Any handling, attracting, feeding, training, hunting, pest-control, or wildlife-approach guidance; this is an educational ethology overview, not how-to advice.
Related animal profiles & behavior pages
How these claims are studied
Group-level behaviour is easy to overstate, so these claims are kept cautious and labelled by evidence context. See how animal intelligence is studied, why animal iq rankings mislead, and animal research sources for our methodology.
Frequently asked questions
- Are corvids the smartest birds?
- There is no scientifically meaningful "smartest bird" and this page gives no ranking. Several corvids perform well on particular cognition tasks, but different species are good at different things, and a test that suits one bird can be almost meaningless for another. It is more accurate to describe specific, documented abilities in specific species — such as Clark's nutcracker spatial memory or New Caledonian crow tool use — than to crown a winner.
- Do all crows, ravens, and jays use tools?
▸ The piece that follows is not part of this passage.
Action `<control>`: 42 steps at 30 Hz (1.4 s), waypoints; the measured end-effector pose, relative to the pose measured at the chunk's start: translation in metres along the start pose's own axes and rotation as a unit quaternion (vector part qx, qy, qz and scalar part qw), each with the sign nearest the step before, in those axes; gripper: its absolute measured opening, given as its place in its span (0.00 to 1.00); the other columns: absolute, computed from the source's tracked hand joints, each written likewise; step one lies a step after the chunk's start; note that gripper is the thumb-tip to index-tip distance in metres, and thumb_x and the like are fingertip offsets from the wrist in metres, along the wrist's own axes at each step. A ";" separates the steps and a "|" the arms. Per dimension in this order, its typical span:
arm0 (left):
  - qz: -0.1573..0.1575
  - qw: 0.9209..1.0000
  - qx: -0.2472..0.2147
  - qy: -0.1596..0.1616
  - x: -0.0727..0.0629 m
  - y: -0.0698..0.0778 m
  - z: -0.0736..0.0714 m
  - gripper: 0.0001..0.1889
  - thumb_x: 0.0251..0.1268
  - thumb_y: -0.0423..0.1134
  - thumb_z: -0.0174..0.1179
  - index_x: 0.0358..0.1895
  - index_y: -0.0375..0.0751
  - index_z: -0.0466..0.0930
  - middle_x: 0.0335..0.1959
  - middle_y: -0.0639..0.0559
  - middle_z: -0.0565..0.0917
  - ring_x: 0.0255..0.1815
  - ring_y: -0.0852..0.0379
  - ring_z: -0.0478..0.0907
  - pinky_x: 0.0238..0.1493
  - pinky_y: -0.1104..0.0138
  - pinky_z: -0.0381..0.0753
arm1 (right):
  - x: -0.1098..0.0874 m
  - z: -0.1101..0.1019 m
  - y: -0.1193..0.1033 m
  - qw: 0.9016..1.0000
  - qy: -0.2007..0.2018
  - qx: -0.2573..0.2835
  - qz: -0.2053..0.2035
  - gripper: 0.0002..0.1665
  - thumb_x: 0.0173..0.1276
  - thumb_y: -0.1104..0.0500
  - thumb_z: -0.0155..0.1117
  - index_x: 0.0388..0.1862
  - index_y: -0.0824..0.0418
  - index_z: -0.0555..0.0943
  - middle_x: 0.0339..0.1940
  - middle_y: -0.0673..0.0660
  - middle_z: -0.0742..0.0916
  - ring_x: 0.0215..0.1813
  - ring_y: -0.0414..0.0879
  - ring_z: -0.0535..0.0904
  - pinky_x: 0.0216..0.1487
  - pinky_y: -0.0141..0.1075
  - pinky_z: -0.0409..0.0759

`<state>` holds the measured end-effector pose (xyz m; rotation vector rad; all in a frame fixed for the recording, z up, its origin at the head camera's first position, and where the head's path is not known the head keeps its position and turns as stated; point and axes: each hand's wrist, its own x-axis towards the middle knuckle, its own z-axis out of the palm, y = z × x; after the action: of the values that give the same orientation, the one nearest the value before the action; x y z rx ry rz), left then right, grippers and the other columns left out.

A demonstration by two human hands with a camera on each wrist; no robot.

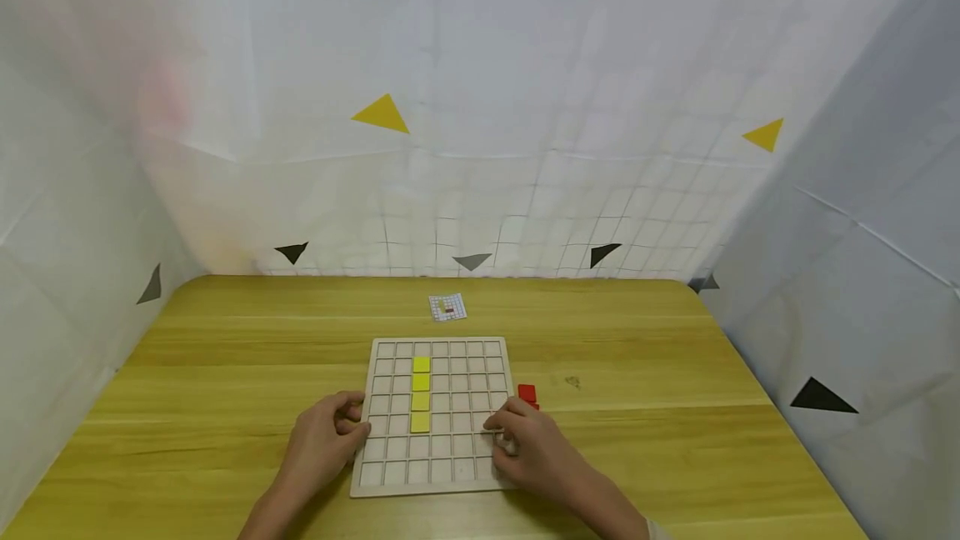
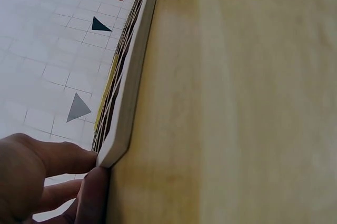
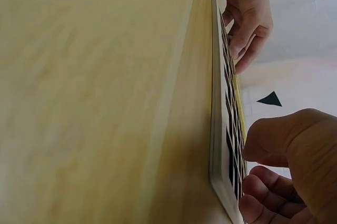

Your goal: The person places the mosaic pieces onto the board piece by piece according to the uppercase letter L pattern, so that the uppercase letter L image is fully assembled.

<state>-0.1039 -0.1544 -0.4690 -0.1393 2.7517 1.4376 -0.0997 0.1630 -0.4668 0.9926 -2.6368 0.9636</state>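
A pale square grid board (image 1: 452, 446) lies on the table with a column of several yellow tiles (image 1: 421, 402) set in its cells. At its left edge, my left hand (image 1: 321, 438) holds the rim, thumb and bent fingers against it; the left wrist view shows this hand (image 2: 50, 176) at a corner of the board (image 2: 121, 124). My right hand (image 1: 536, 452) hovers at the right edge with loosely curled fingers. In the right wrist view, nothing shows between the thumb and fingers of that hand (image 3: 295, 166). Red tiles (image 1: 527, 393) lie just beyond it, partly hidden.
Behind the board lies a small printed card (image 1: 447, 307) with a grid pattern. A small dark mark (image 1: 573, 382) is on the wooden table (image 1: 660, 357) right of the red tiles. White sheets (image 1: 487, 190) with triangle stickers enclose the table's back and sides.
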 end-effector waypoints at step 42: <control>-0.003 1.000 0.006 0.002 0.002 -0.002 0.002 0.22 0.56 0.30 0.70 0.56 0.35 0.82 0.36 0.52 0.81 0.33 0.60 0.80 0.31 0.68 0.79 | -0.021 -0.024 0.037 0.994 0.045 -0.008 0.101 0.19 0.49 0.72 0.71 0.39 0.55 0.85 0.39 0.47 0.81 0.36 0.40 0.78 0.35 0.32 0.80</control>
<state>-0.1059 -0.1541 -0.4721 -0.1495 2.7594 1.4210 -0.1095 0.2100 -0.4751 0.6718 -2.7027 0.9995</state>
- No. Habitual, skilled tool making is documented mainly in the New Caledonian crow (_Corvus moneduloides_), with some tool use reported in the Hawaiian crow (_Corvus hawaiiensis_). Most crows, ravens, and jays are not habitual tool users, so New Caledonian crow tool use should not be treated as a general corvid trait.
- How do corvids remember where they hid food?
- Caching corvids rely heavily on spatial memory. Clark's nutcracker, for example, buries many seeds and recovers them across a season, and ravens that watched another bird cache can relocate those stores. Abilities vary widely between species, and recovery is best understood as memory used in an ecological and social context, not as a flawless internal map.
- Does corvid problem-solving prove they think like people?
- It does not. Corvids succeed at several controlled puzzles, but researchers debate what the successes mean — some results once read as causal understanding may also come from learning across repeated trials, and individuals differ a lot. Their behavior is best described as flexible problem-solving in specific tasks, not as evidence of human-style reasoning or inner experience.